Petitioner, however, contends that its new “limited members” are not “members” of its Club because
they do not have an ownership or governance interest in it. While ownership and/or governance
interest by individuals is, as noted above, one of the factors considered when assessing whether an
entity is a social or athletic club for Tax Law § 1105(f)(2)(i) purposes, no such requirement exists for
one to be a “member” of such club. In TSB-A-85(9)S, for example, even though the social or
athletic club at issue was not owned or controlled by the individuals who used it, the individuals
associated with it were considered “members,” and the fees charged to these individuals – to the
extent that any class of “member” was charged more than ten dollars per year – were deemed to be
taxable. Likewise, in TSB-A-83(48)S, fees collected by a social or athletic club from individuals
were deemed to be subject to sales tax even though the individuals charged the fee lacked
membership control over, or a proprietary interest in, the club. Thus, the lack of an ownership or
governance interest in a social or athletic club is not determinative of whether one is a “member” of
such club.
TSB-A-20(4)S
Sales Tax
May 19,2020
-3-
Petitioner, however, points to TSB-A-11(12)S in support of its contention that charges made
to its new class of “limited members” should not be subject to sales tax. In TSB-A- 11(12)S, the
Department determined that charges to non-members of a club for use of its golf course were exempt
from sales tax because “the non-members do not obtain any proprietary interest or status in [the club]
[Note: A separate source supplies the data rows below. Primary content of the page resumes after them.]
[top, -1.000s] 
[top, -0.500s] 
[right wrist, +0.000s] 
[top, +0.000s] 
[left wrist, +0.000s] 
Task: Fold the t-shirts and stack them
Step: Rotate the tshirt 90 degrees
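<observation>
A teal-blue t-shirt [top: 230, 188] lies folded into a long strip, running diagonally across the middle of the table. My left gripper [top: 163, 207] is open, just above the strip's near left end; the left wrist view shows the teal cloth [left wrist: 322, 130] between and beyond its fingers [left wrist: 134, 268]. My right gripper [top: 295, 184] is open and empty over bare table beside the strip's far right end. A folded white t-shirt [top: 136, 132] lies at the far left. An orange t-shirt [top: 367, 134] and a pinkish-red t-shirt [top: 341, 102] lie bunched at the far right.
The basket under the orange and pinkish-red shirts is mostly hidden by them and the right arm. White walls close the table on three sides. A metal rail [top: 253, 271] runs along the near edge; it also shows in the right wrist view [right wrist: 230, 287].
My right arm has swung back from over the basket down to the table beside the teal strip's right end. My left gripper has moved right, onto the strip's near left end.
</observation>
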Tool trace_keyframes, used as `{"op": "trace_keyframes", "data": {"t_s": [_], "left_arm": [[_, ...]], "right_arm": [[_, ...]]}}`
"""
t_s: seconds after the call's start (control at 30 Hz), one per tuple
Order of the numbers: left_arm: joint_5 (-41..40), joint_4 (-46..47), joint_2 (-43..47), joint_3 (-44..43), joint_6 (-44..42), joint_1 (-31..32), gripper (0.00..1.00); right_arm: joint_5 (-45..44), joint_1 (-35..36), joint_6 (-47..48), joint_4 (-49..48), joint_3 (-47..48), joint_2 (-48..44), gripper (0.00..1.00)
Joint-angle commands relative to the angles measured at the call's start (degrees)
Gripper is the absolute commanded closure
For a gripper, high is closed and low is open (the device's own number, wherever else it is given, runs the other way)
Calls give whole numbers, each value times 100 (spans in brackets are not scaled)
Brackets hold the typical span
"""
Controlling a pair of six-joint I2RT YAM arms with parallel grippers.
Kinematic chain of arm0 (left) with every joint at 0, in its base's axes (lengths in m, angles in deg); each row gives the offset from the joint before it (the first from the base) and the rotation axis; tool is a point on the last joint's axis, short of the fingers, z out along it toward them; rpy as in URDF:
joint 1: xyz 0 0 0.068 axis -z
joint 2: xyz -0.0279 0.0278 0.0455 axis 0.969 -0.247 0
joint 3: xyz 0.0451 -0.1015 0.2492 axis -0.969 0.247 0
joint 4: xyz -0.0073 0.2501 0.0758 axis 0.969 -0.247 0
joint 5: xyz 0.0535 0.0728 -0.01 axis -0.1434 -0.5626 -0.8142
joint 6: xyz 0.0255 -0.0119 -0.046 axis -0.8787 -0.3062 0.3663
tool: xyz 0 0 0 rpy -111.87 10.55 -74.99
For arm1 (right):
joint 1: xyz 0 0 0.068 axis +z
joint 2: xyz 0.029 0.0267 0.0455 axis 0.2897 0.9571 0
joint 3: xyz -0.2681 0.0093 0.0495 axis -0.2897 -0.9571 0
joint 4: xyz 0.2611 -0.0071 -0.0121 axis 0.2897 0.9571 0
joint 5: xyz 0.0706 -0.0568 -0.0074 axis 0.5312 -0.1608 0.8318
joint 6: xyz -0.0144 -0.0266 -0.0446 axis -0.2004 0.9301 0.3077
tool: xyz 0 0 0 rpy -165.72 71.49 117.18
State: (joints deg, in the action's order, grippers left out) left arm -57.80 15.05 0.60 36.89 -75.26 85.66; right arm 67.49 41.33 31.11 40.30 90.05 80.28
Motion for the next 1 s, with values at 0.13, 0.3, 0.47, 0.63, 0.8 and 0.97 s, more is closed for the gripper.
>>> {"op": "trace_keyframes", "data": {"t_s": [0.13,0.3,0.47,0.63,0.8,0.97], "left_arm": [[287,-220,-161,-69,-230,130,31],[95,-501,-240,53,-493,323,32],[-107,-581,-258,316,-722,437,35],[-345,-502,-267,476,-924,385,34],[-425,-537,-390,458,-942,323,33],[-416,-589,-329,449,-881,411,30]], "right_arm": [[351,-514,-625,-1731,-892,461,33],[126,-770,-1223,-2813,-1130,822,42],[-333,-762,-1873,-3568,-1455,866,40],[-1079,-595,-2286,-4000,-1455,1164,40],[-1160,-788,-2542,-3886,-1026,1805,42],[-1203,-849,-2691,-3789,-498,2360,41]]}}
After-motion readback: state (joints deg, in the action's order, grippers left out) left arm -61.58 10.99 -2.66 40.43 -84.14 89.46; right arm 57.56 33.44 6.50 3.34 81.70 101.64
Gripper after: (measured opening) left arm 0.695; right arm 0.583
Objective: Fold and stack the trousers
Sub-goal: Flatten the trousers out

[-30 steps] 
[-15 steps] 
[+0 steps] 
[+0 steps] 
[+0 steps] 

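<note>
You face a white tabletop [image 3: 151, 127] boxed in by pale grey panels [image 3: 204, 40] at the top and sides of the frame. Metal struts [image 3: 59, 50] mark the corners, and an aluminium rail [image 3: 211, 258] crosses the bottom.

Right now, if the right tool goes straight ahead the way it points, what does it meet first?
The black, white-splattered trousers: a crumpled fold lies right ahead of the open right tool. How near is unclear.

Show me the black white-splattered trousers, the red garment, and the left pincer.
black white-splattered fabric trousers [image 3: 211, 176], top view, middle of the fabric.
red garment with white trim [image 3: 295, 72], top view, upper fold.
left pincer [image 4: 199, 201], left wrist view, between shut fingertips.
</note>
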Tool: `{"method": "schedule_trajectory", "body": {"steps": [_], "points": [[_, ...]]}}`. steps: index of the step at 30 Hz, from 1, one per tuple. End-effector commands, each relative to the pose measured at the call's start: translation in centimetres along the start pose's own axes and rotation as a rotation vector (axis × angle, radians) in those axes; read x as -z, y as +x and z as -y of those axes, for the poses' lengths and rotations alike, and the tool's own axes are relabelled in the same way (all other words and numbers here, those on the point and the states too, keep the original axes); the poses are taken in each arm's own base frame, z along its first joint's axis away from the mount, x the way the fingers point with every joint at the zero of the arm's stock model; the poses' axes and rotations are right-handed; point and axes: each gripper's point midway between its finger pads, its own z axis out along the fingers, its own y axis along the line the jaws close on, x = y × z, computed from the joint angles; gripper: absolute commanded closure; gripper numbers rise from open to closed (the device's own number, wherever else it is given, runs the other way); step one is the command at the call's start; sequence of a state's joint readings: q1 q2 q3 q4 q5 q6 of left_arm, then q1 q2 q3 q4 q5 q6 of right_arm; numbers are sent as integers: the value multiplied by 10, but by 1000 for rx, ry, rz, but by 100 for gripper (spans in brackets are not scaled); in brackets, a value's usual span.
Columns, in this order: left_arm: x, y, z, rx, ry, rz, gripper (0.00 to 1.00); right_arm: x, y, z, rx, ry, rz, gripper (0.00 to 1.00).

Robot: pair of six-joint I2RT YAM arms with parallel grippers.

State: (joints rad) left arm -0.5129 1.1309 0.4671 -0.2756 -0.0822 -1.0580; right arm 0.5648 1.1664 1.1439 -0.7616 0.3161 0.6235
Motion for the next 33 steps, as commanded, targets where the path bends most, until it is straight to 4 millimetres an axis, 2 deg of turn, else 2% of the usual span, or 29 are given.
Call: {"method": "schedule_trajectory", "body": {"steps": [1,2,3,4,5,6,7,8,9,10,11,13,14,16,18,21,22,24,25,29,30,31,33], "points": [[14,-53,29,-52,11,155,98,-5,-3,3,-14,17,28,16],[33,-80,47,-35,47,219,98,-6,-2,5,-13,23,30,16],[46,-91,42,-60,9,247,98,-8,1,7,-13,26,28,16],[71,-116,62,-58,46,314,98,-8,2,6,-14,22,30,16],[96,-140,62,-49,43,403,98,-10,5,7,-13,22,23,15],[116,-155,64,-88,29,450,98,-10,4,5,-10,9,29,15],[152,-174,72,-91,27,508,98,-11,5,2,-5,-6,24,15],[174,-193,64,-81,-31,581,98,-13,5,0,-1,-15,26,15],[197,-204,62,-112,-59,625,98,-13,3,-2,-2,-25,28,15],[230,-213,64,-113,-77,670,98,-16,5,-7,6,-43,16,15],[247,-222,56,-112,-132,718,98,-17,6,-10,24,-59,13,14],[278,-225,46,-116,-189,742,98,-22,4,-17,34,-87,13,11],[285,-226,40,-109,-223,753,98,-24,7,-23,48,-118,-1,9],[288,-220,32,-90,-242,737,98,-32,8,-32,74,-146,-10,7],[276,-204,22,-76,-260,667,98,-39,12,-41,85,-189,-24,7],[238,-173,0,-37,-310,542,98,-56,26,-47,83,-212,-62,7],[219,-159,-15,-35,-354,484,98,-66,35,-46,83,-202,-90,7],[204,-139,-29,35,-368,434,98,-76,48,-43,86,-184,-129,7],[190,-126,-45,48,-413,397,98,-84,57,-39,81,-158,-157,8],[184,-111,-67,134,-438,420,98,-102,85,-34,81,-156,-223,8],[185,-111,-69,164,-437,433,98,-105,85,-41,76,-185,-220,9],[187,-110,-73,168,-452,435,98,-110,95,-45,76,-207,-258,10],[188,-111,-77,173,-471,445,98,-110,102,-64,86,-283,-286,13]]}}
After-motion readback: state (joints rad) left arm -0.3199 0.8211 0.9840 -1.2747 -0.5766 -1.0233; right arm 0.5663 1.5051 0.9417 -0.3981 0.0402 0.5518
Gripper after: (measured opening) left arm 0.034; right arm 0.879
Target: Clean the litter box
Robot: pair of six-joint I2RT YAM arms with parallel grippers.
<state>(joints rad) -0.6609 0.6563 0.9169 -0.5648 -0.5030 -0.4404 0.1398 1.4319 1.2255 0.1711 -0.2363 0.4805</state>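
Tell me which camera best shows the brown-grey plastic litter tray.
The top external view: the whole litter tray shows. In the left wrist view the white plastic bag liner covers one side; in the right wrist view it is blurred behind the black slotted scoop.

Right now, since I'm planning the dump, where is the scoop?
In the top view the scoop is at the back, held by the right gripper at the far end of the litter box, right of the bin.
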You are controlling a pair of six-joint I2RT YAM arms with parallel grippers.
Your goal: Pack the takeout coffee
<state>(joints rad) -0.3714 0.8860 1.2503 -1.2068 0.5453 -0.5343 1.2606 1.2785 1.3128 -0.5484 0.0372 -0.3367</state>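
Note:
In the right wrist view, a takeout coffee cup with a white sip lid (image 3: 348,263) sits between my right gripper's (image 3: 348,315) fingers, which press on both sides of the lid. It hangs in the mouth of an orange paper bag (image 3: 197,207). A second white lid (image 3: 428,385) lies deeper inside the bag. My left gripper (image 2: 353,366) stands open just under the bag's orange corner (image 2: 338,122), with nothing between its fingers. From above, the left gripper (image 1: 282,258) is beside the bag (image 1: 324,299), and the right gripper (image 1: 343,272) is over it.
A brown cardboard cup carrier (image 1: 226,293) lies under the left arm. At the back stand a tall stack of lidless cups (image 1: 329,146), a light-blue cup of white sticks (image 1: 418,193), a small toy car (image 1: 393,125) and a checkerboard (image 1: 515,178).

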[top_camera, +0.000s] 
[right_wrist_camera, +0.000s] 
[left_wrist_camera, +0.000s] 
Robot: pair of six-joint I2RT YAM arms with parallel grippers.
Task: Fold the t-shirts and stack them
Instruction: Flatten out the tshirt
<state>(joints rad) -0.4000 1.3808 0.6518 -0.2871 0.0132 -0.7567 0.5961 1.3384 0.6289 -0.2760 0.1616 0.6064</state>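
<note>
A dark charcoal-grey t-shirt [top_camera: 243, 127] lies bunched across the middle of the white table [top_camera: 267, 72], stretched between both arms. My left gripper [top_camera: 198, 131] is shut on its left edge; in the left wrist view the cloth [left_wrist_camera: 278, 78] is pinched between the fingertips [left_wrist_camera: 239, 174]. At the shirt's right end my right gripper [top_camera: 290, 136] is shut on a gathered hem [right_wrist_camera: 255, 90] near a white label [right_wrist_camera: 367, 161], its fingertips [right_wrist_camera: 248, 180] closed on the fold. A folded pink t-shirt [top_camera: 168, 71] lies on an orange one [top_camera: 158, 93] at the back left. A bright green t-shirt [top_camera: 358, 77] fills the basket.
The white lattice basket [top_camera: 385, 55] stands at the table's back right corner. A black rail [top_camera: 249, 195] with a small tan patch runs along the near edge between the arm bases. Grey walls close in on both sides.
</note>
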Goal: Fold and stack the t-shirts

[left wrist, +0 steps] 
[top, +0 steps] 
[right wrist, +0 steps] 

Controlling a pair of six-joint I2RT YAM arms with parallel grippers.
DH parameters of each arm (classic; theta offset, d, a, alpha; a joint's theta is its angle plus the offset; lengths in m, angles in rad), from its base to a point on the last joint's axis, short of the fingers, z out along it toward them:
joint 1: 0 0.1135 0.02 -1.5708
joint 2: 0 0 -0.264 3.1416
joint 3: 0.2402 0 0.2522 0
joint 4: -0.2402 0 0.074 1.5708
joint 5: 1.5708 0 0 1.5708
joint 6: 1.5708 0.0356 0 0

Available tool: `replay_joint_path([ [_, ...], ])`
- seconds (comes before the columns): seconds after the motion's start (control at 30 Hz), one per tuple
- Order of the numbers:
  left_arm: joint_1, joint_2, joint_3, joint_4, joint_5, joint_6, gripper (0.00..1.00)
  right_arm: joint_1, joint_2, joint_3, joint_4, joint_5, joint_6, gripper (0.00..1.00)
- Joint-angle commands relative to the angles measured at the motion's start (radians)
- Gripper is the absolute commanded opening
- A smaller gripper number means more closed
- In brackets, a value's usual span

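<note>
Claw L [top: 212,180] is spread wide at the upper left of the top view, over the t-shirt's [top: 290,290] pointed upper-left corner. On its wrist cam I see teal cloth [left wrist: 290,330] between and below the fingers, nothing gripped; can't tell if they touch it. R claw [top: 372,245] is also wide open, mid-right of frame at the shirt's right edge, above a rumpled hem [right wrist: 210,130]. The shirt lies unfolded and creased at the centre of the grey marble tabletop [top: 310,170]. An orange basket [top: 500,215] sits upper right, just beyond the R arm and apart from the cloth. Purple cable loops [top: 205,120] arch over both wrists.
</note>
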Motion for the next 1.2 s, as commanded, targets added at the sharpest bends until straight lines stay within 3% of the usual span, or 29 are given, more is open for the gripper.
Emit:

under[its] by-laws.” However, TSB-A-11(12)S does not address what constitutes “membership” in a
social or athletic club for Tax Law § 1105(f)(2) purposes. Further, and more significantly, TSB-A11(12)S reflects that the individuals deemed “non-members” in that decision did not fit into any
class of membership provided for in the petitioner’s bylaws, and further were afforded “no
membership privileges” by the club at issue. By contrast, Petitioner’s new class of “limited
members” is a class of membership that is contemplated by its bylaws, and the members of this class
have club usage rights that are “similar” to the rights of Golf Members. Accordingly, we find that
individuals in Petitioner’s new “limited membership” class are “members” of Petitioner, and that
their payments to it are dues (i.e., charges for social or sports privileges or facilities) subject to sales
tax pursuant to Tax Law § 1105(f)(2)(i). See 20 NYRCC 527.11(a)(3).
DATED: May 19, 2020
/S/
DEBORAH R. LIEBMAN
Deputy Counsel
NOTE: An Advisory Opinion is issued at the request of a person or entity. It is limited to the facts set
forth therein and is binding on the Department only with respect to the person or entity to whom
it is issued and only if the person or entity fully and accurately describes all relevant facts. An
Advisory Opinion is based on the law, regulations, and Department policies in effect as of the
date the Opinion is issued or for the specific time period at issue in the Opinion. The
information provided in this document does not cover every situation and is not intended to
replace the law or change its meaning.